# What is needed:
Comb the records below for the string "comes" and copy each line where it turns up.

[Saved data entries]
○ ○ ○ ○
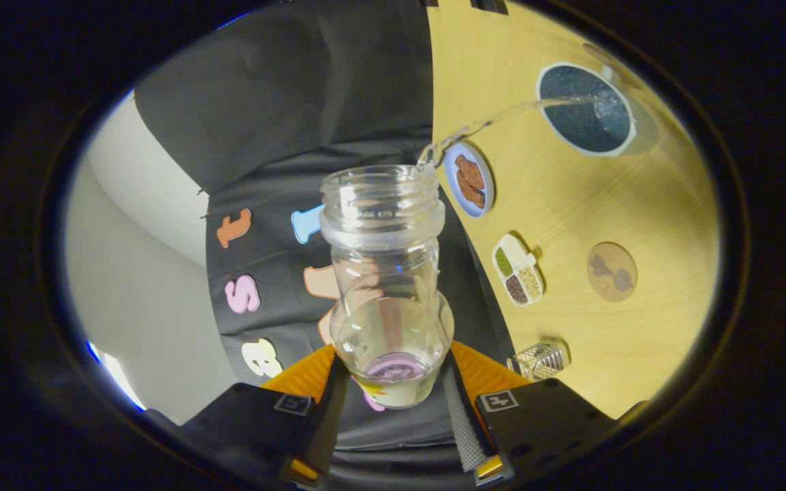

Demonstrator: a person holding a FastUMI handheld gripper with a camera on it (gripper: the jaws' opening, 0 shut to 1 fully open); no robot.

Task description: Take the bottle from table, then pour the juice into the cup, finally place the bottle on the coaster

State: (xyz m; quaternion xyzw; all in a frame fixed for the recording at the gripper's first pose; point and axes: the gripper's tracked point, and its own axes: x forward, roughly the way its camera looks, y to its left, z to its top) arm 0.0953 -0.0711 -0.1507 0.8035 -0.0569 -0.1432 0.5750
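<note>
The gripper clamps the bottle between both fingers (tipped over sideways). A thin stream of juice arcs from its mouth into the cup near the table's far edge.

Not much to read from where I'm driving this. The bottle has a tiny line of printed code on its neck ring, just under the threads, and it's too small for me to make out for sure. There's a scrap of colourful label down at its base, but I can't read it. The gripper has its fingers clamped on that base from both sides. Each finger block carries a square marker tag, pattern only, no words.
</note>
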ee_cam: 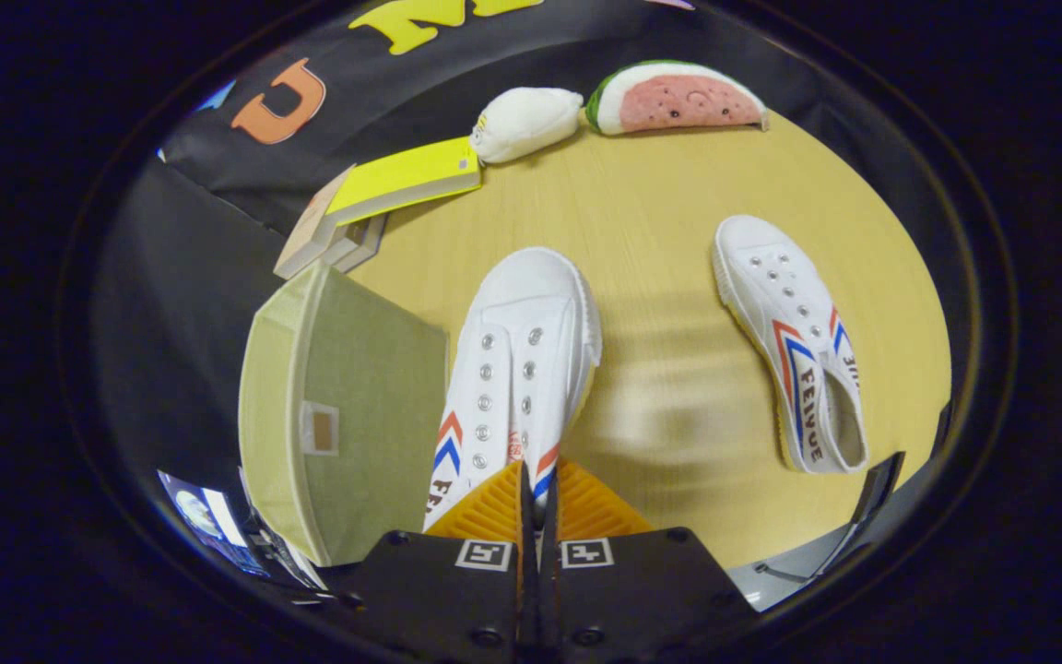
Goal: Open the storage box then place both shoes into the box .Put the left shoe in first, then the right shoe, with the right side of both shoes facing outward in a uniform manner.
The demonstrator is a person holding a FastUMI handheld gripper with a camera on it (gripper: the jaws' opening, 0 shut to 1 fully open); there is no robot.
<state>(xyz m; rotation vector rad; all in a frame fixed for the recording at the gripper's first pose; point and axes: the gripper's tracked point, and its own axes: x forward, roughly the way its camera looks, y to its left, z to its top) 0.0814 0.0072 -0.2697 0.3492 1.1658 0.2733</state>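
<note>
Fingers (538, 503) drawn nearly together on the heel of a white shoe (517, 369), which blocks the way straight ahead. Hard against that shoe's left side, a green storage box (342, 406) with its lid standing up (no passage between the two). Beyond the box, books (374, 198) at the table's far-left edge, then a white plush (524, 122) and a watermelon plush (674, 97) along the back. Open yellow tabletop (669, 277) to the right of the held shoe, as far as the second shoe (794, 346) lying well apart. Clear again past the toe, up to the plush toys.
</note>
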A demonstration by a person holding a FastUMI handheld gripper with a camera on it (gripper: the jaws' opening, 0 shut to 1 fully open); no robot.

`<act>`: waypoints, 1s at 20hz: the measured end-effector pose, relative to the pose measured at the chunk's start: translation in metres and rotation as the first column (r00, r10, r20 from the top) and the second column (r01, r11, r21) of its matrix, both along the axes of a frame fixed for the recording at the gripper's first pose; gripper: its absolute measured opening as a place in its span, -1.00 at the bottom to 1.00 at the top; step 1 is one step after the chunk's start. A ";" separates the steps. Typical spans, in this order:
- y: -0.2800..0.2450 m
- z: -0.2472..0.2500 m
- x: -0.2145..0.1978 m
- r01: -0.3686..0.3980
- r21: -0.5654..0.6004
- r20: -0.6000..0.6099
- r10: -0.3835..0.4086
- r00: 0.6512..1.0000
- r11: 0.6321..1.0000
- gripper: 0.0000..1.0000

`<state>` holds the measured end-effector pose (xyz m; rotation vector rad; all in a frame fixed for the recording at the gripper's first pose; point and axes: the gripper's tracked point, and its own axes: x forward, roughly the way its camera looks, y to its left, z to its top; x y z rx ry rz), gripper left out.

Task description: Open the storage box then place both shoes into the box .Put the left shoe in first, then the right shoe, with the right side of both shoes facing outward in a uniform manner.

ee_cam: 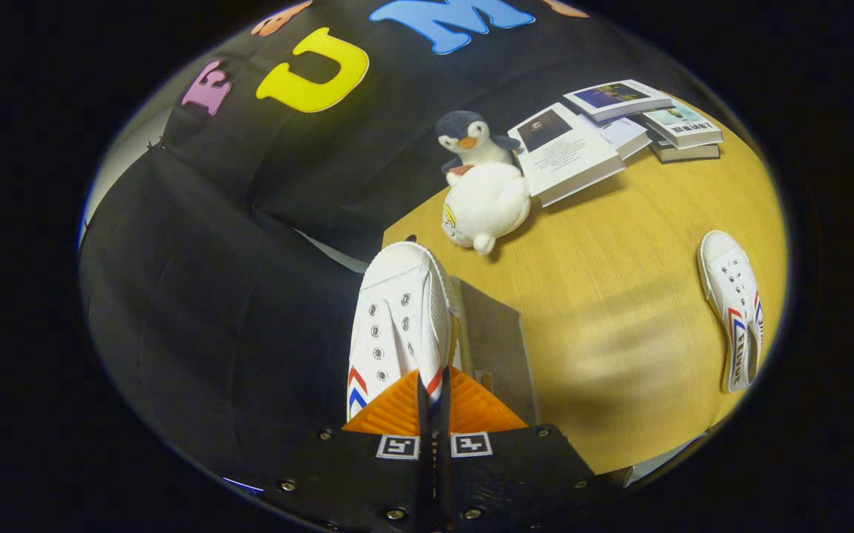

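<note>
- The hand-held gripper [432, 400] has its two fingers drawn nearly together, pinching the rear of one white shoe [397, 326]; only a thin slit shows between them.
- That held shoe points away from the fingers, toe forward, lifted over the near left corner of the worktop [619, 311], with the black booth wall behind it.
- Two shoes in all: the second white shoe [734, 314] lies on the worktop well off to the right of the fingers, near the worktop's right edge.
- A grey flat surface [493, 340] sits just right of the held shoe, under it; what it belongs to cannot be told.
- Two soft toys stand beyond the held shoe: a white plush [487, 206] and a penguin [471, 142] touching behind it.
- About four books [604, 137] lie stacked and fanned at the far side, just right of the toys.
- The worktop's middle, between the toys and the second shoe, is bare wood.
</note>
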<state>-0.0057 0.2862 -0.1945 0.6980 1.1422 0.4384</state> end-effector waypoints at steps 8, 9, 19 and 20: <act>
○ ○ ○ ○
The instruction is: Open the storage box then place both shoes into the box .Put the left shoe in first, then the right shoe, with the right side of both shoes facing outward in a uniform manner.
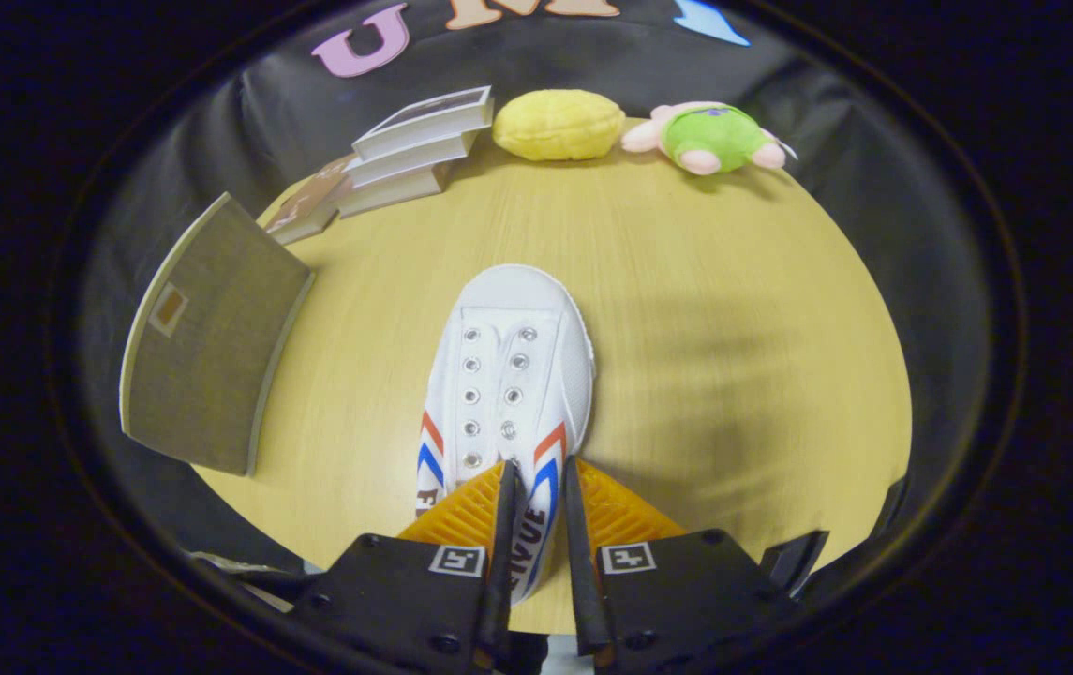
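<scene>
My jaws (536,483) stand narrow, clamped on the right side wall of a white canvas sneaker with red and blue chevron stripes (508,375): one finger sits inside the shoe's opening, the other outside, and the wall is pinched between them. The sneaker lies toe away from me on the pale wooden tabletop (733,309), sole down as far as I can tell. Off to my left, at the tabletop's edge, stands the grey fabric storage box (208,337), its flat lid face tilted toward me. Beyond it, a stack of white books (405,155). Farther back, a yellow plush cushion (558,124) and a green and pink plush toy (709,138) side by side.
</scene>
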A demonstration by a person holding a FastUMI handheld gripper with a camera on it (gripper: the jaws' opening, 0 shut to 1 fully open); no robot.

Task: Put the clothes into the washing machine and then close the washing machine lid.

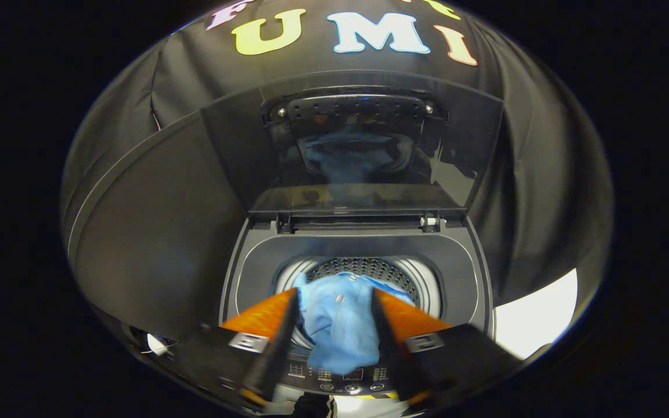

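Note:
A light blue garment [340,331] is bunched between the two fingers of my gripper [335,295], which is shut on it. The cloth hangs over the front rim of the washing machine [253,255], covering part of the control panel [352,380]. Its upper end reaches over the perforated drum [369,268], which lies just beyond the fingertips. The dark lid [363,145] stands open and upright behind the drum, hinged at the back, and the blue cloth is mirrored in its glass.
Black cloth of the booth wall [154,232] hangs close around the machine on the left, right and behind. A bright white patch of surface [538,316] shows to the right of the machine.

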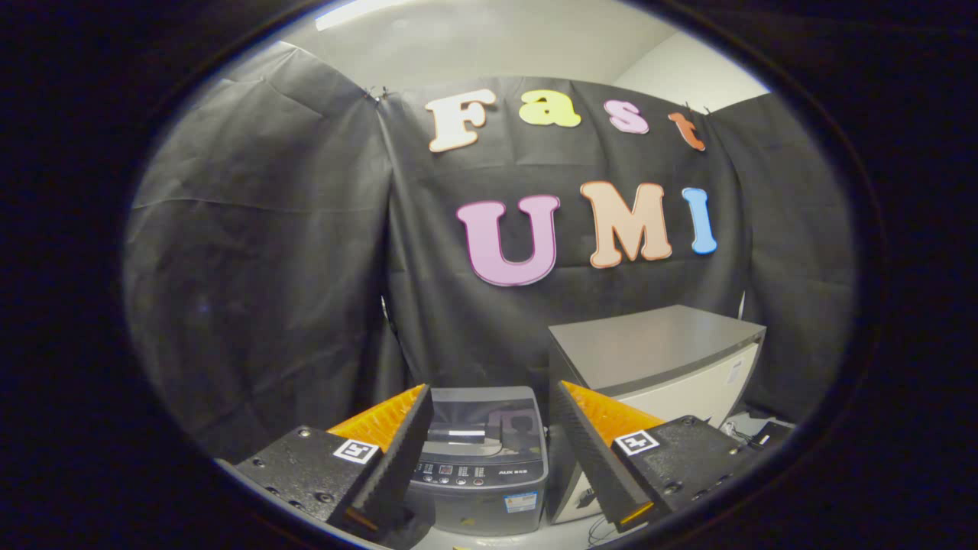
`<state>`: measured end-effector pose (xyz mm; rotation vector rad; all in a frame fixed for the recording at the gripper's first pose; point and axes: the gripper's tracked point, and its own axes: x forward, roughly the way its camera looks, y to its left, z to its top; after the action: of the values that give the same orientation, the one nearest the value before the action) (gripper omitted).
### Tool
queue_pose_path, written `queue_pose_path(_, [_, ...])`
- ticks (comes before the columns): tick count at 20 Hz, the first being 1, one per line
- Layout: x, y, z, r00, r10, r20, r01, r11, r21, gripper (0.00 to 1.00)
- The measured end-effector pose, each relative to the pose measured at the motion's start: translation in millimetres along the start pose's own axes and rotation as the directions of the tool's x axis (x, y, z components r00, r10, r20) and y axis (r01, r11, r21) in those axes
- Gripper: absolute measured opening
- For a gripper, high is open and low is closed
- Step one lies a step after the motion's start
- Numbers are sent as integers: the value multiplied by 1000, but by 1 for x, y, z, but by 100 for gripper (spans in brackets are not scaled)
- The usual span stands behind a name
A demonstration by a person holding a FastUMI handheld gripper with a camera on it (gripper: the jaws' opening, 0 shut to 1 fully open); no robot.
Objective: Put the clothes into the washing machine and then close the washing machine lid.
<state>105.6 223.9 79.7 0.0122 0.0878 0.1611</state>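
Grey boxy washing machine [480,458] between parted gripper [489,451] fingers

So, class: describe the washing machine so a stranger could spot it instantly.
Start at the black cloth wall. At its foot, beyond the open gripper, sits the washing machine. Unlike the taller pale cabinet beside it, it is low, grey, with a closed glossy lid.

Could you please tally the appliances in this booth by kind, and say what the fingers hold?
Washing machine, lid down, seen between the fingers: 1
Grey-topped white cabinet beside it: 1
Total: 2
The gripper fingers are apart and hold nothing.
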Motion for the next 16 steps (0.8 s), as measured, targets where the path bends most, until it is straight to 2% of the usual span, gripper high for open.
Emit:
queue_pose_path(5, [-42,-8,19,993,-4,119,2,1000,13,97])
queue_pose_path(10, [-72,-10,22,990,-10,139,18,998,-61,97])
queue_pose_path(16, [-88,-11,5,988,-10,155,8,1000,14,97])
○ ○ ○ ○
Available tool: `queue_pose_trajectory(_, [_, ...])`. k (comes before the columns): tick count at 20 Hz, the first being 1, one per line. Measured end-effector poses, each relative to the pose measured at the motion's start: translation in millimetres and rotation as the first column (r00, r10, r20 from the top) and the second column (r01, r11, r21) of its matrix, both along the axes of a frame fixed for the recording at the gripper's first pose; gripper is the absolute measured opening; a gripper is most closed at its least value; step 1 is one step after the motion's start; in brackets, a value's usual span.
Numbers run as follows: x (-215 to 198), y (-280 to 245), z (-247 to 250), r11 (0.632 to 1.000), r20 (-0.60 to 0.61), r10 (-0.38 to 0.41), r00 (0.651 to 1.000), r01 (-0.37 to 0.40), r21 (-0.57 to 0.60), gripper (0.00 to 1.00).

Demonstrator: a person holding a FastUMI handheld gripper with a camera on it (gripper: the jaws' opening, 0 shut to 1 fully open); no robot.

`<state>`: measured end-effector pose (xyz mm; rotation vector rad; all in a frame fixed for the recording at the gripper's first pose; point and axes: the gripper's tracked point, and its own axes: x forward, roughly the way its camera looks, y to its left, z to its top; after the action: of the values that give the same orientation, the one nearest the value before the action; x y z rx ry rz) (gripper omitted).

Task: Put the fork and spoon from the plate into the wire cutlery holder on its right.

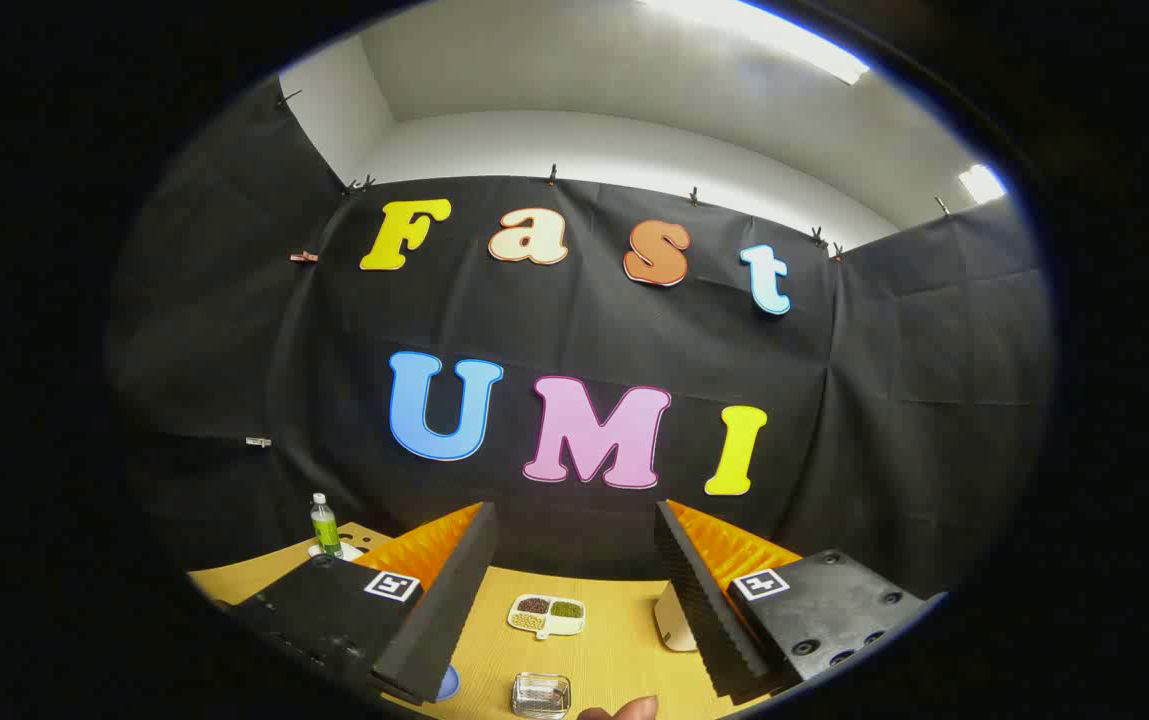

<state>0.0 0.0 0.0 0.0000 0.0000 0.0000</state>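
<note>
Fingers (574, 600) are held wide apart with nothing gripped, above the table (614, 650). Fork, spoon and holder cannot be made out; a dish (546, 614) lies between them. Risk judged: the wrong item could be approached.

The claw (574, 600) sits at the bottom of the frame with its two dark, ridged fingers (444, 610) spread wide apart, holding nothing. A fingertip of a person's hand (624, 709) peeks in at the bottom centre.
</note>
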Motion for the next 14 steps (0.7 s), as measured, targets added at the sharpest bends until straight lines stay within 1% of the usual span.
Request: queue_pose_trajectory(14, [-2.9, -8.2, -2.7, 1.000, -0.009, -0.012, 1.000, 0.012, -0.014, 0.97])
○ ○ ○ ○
# Problem solution:
- ticks (comes before the columns): tick count at 20 Hz, the first being 1, one per line
Available tool: `queue_pose_trajectory(_, [_, ...])`. k (comes before the columns): tick count at 20 Hz, the first being 1, one per line. Measured end-effector poses, each relative to the pose measured at the motion's start: translation in millimetres and rotation as the first column (r00, r10, r20 from the top) and the second column (r01, r11, r21) of its matrix, both along the axes of a frame fixed for the recording at the gripper's first pose; gripper is the absolute measured opening; a gripper is most closed at its least value; step 1 is one step after the motion's start; in brackets, a value's usual span.

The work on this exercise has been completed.